*YOUR INSTRUCTIONS*: Retype the listing exactly as it stands, and keep every image out.

<<<<

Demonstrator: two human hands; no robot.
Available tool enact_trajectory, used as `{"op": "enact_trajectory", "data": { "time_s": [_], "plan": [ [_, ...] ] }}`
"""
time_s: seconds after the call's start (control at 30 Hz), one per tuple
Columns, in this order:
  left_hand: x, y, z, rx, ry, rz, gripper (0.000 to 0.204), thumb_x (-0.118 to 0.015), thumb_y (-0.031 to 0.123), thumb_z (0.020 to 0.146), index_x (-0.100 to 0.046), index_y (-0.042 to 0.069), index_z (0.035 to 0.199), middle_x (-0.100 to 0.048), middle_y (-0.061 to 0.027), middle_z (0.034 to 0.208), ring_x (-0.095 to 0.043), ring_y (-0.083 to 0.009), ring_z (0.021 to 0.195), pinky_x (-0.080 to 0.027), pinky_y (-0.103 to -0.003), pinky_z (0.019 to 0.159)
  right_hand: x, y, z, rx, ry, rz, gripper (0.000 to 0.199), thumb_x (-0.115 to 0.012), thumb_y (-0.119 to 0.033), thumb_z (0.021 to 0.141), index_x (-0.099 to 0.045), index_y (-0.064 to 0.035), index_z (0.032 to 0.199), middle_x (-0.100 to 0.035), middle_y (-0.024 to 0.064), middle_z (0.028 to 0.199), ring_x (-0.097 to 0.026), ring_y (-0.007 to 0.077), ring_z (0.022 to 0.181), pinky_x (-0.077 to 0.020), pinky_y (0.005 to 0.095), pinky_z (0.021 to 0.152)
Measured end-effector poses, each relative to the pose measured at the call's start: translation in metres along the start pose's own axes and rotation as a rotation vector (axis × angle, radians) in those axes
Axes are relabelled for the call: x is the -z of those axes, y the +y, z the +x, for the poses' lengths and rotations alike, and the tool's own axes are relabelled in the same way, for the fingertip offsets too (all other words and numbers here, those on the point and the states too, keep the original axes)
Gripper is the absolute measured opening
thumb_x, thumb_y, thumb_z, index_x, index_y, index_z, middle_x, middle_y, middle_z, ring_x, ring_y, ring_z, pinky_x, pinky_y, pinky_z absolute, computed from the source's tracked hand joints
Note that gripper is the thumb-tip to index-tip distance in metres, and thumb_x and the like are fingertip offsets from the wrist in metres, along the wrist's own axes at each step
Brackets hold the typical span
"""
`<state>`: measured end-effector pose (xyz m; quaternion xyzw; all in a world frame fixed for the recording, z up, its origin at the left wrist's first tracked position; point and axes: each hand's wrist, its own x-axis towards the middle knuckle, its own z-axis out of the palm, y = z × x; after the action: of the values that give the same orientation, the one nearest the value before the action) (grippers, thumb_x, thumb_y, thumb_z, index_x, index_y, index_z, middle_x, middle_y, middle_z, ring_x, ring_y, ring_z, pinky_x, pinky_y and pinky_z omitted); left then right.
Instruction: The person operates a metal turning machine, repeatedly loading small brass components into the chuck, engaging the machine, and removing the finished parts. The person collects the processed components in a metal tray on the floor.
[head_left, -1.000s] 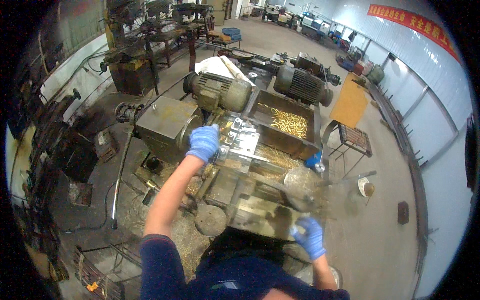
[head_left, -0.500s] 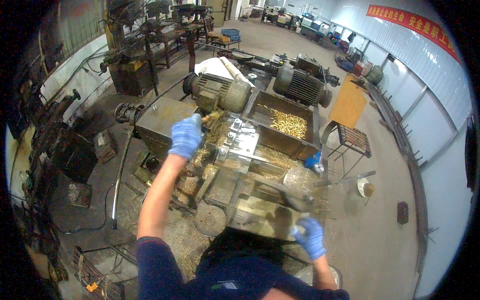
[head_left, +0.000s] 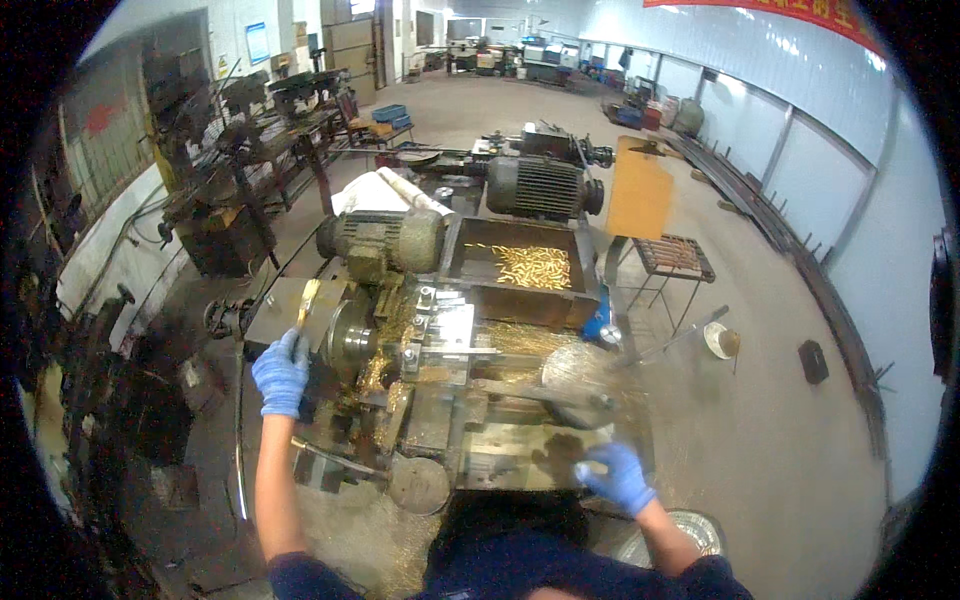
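My left hand [head_left: 281, 375], in a blue glove, is closed around the handle of a brush [head_left: 310, 298]. The brush points up, its pale yellow bristles in front of the lathe's grey headstock box [head_left: 290, 318]. Right of it is the round metal chuck [head_left: 352, 338], with brass-coloured chips below it. My right hand [head_left: 618, 477], also gloved in blue, is by the right front of the lathe, near a wet metal tray [head_left: 510, 445]. Its fingers are bent together with something pale at their tips, too blurred to name.
A metal bin [head_left: 480, 270] behind the tool slide [head_left: 440, 330] holds many small brass pieces. Two electric motors [head_left: 405, 240] stand at the back. On the right are a small metal stand [head_left: 675, 257], an upright tan board [head_left: 640, 190] and long bars along the wall.
My left hand has moved left and down with the brush, away from the tool slide; the brush now points upward. My right hand stays near the tray. The view has tilted up.
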<state>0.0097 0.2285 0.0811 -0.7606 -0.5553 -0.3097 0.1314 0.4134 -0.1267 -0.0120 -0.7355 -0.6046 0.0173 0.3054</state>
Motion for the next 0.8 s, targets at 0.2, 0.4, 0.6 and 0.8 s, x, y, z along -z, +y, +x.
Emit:
{"op": "enact_trajectory", "data": {
  "time_s": [0.2,0.4,0.6,0.8],
  "plan": [
    [0.024,0.008,-0.036,0.233,0.226,-0.445,0.024,-0.058,0.027,0.083,-0.064,0.004,0.087,-0.063,-0.0158,0.078,-0.061,-0.0295,0.068,-0.047,-0.036,0.062,0.019,0.013,-0.007,-0.065,0.002,0.061,0.033,-0.072,-0.035,0.068,-0.066,-0.0049,0.081,-0.063,0.0152,0.087,-0.06,0.0323,0.079,-0.0485,0.0387,0.073],
    [-0.033,0.019,-0.135,0.029,0.027,-0.476,0.016,-0.061,0.017,0.081,-0.063,0.001,0.079,-0.059,-0.0102,0.062,-0.055,-0.0137,0.055,-0.045,-0.029,0.053,0.023,0.034,-0.026,-0.172,0.022,0.006,0.033,-0.07,-0.036,0.068,-0.066,-0.0055,0.08,-0.062,0.0168,0.081,-0.059,0.0333,0.076,-0.0481,0.039,0.068],
    [-0.049,0.028,-0.15,0.15,-0.282,-0.331,0.026,-0.058,0.028,0.079,-0.062,0.004,0.07,-0.058,-0.0157,0.061,-0.055,-0.0314,0.054,-0.043,-0.038,0.054,0.021,0.095,-0.076,-0.585,0.049,0.072,0.034,-0.07,-0.037,0.068,-0.067,-0.0037,0.079,-0.064,0.0154,0.077,-0.063,0.0289,0.072,-0.0491,0.0356,0.068],
    [-0.045,0.03,-0.132,0.082,-0.327,-0.234,0.033,-0.055,0.037,0.081,-0.064,0.006,0.074,-0.06,-0.0172,0.068,-0.057,-0.0345,0.064,-0.044,-0.042,0.061,0.018,0.201,-0.212,-0.943,0.328,0.106,0.031,-0.069,-0.033,0.071,-0.067,-0.0027,0.078,-0.065,0.0128,0.068,-0.062,0.0198,0.057,-0.0493,0.0341,0.058]
  ]
}}
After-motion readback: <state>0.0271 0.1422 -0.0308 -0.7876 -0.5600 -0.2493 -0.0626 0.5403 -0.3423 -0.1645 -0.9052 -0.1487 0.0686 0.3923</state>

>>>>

*EXPECTED ANSWER*:
Demonstrator: two human hands; no robot.
Available tool enact_trajectory, used as `{"op": "enact_trajectory", "data": { "time_s": [_], "plan": [ [_, ...] ] }}`
"""
time_s: seconds after the call's start (control at 30 Hz), one per tuple
Columns, in this order:
  left_hand: x, y, z, rx, ry, rz, gripper (0.000 to 0.204), thumb_x (-0.118 to 0.015), thumb_y (-0.031 to 0.123), thumb_z (0.020 to 0.146), index_x (-0.100 to 0.046), index_y (-0.042 to 0.069), index_z (0.035 to 0.199), middle_x (-0.100 to 0.048), middle_y (-0.061 to 0.027), middle_z (0.034 to 0.208), ring_x (-0.095 to 0.043), ring_y (-0.083 to 0.009), ring_z (0.021 to 0.195), pinky_x (-0.080 to 0.027), pinky_y (-0.103 to -0.003), pinky_z (0.019 to 0.159)
  right_hand: x, y, z, rx, ry, rz, gripper (0.000 to 0.199), thumb_x (-0.115 to 0.012), thumb_y (-0.119 to 0.033), thumb_z (0.021 to 0.141), index_x (-0.099 to 0.045), index_y (-0.064 to 0.035), index_z (0.032 to 0.199), middle_x (-0.100 to 0.035), middle_y (-0.024 to 0.064), middle_z (0.028 to 0.199), ring_x (-0.097 to 0.026), ring_y (-0.007 to 0.077), ring_z (0.022 to 0.181), pinky_x (-0.077 to 0.020), pinky_y (0.005 to 0.095), pinky_z (0.021 to 0.152)
Measured end-effector poses, each relative to the pose measured at the call's start: translation in metres along the start pose's own axes and rotation as a rotation vector (axis × angle, radians) in those axes
Axes are relabelled for the call: x is the -z of those axes, y the +y, z the +x, for the poses' lengths and rotations alike, and the tool's own axes are relabelled in the same way, for the fingertip offsets too (all other words and numbers here, those on the point and the states too, keep the original axes)
Gripper is the absolute measured opening
thumb_x, thumb_y, thumb_z, index_x, index_y, index_z, middle_x, middle_y, middle_z, ring_x, ring_y, ring_z, pinky_x, pinky_y, pinky_z absolute, computed from the source's tracked hand joints
Note that gripper is the thumb-tip to index-tip distance in metres, and thumb_x and the like are fingertip offsets from the wrist in metres, along the wrist's own axes at each step
Brackets hold the typical span
"""
`<state>`: measured end-effector pose (xyz m; quaternion xyzw; all in a world frame fixed for the recording, z up, its origin at the left wrist's first tracked position; point and axes: each hand's wrist, its own x-axis towards the middle knuckle, its own z-axis out of the palm, y = z × x; after the action: of the values that give the same orientation, the one nearest the value before the action) (grippers, thumb_x, thumb_y, thumb_z, index_x, index_y, index_z, middle_x, middle_y, middle_z, ring_x, ring_y, ring_z, pinky_x, pinky_y and pinky_z omitted); left then right.
Instruction: The person operates a metal turning machine, repeatedly loading small brass components into the chuck, engaging the machine, and removing the finished parts. The person collects the processed components in a metal tray on the floor.
[head_left, -1.000s] 
[head_left, -0.500s] 
[head_left, +0.000s] 
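My left hand [head_left: 281, 375], in a blue glove, is closed around the handle of a brush [head_left: 310, 298]. The brush points up, its pale yellow bristles in front of the lathe's grey headstock box [head_left: 290, 318]. Right of it is the round metal chuck [head_left: 352, 338], with brass-coloured chips below it. My right hand [head_left: 618, 477], also gloved in blue, is by the right front of the lathe, near a wet metal tray [head_left: 510, 445]. Its fingers are bent together with something pale at their tips, too blurred to name.
A metal bin [head_left: 480, 270] behind the tool slide [head_left: 440, 330] holds many small brass pieces. Two electric motors [head_left: 405, 240] stand at the back. On the right are a small metal stand [head_left: 675, 257], an upright tan board [head_left: 640, 190] and long bars along the wall.
My left hand has moved left and down with the brush, away from the tool slide; the brush now points upward. My right hand stays near the tray. The view has tilted up.
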<state>0.0097 0.2285 0.0811 -0.7606 -0.5553 -0.3097 0.1314 0.4134 -0.1267 -0.0120 -0.7355 -0.6046 0.0173 0.3054</state>
Motion for the next 0.8 s, targets at 0.2, 0.4, 0.6 and 0.8 s, x, y, z along -z, +y, +x.
Emit:
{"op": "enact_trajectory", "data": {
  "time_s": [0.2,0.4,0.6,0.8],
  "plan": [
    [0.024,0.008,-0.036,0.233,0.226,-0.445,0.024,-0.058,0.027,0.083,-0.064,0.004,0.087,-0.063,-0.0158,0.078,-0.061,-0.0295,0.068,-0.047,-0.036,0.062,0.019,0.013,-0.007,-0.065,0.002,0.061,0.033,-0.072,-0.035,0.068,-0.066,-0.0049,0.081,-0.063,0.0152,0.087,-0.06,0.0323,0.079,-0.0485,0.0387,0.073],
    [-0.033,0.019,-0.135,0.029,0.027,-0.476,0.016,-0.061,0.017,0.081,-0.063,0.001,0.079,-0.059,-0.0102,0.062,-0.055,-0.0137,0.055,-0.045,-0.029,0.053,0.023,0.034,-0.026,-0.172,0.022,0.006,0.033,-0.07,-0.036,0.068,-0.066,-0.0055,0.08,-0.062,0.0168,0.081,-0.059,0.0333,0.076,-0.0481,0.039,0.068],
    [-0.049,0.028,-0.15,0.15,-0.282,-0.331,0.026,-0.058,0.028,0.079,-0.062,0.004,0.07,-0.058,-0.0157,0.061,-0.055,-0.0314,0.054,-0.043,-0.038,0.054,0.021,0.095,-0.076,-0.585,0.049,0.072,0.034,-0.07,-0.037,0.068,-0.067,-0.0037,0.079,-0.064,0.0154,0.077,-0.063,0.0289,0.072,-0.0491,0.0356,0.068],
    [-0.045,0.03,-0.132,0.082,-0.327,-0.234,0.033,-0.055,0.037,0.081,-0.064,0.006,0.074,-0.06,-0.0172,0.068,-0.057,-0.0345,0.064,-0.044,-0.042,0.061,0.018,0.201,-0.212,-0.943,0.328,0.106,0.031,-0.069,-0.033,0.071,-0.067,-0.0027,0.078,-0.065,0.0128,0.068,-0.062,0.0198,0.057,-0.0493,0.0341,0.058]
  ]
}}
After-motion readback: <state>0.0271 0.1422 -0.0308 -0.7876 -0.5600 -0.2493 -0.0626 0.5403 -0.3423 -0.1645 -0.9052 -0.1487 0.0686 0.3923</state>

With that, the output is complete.